The first show was on the UWF campus; it was as part of festivities celebrating the inauguration of incoming President Morris Marx. Inspired by “A Prairie Home Companion,” it included satire aimed at Dr. Marx.
“It was great, and, he loved it, thank goodness,” said Crawford, recalling the fun and relief that the university’s new boss had a sense of humor.
“So, that was the beginning and it was going to be like a “one off.” But, we said, ‘this is pretty cool, let’s keep going.’ So, we did.”
Plans for the return of “RadioLive,” now at the Museum of Commerce, are on hold, pending the pandemic.
WUWF’s second decade began with a new building, dedicated in 1992. Appropriately, it’s building number is 88.
And, sculptural ceramist Peter King, the man who proudly proclaims to be our very first listener, created the station’s signature art piece, the Radio Torii.
“Wonderful,” is how Crawford described the torii, which was one of King’s first such creations.
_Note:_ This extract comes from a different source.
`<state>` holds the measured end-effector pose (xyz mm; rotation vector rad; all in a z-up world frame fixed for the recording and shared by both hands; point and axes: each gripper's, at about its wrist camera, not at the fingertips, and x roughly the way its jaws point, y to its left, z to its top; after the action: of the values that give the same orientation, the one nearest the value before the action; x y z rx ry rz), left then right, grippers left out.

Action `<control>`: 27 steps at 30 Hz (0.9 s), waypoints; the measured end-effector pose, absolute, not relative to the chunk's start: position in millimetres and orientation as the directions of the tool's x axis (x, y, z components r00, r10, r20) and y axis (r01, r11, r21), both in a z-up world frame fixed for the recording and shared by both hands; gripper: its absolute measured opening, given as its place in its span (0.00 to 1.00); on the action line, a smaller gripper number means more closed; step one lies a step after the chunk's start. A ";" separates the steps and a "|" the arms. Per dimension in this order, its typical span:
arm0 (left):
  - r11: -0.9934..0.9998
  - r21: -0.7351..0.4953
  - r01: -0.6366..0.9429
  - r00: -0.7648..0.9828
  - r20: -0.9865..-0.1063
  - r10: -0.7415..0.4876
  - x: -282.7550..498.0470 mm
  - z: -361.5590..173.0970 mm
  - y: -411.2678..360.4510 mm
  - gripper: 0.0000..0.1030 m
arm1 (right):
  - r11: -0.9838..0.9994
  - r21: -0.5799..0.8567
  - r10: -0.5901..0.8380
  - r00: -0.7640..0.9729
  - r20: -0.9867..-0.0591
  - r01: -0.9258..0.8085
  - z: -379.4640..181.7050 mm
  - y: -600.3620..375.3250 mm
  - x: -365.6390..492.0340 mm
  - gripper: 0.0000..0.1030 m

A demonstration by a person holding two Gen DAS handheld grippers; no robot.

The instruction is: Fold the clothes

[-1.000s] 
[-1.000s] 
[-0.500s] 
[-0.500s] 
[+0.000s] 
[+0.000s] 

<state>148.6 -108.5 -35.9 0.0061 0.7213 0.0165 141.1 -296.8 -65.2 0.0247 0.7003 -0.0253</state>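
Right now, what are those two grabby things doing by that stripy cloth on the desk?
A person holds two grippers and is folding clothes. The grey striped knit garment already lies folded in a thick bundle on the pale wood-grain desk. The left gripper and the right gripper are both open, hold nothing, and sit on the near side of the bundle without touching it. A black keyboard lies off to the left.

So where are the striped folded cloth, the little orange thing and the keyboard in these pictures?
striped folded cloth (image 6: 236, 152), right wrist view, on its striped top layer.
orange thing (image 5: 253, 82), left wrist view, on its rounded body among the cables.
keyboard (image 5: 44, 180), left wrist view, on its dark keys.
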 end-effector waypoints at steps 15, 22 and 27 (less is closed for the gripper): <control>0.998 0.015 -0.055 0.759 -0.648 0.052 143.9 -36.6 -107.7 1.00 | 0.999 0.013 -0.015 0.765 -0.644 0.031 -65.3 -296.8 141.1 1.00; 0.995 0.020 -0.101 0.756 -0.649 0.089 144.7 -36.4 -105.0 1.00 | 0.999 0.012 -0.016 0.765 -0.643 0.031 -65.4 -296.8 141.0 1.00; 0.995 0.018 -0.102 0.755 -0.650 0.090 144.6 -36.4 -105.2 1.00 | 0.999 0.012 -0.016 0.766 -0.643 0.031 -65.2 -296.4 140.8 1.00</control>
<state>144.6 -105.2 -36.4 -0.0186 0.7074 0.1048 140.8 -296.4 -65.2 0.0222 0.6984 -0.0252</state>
Since, he’s created numerous others, including one in downtown Pensacola that was built and displayed in New York in honor of 9/11.
“He (King) said the torii is a road-marker in Japan that let’s you know that you’re approaching a temple,” Crawford explained. “And, he said, ‘And, to me, public radio is like my temple.’”
Rounding out the ‘90s, “Acoustic Interlude” premiered in ’95. In ’97, WUWF launched its first web site and opened Gallery 88. Our archaeology segment, which is now “Unearthing Florida,” began.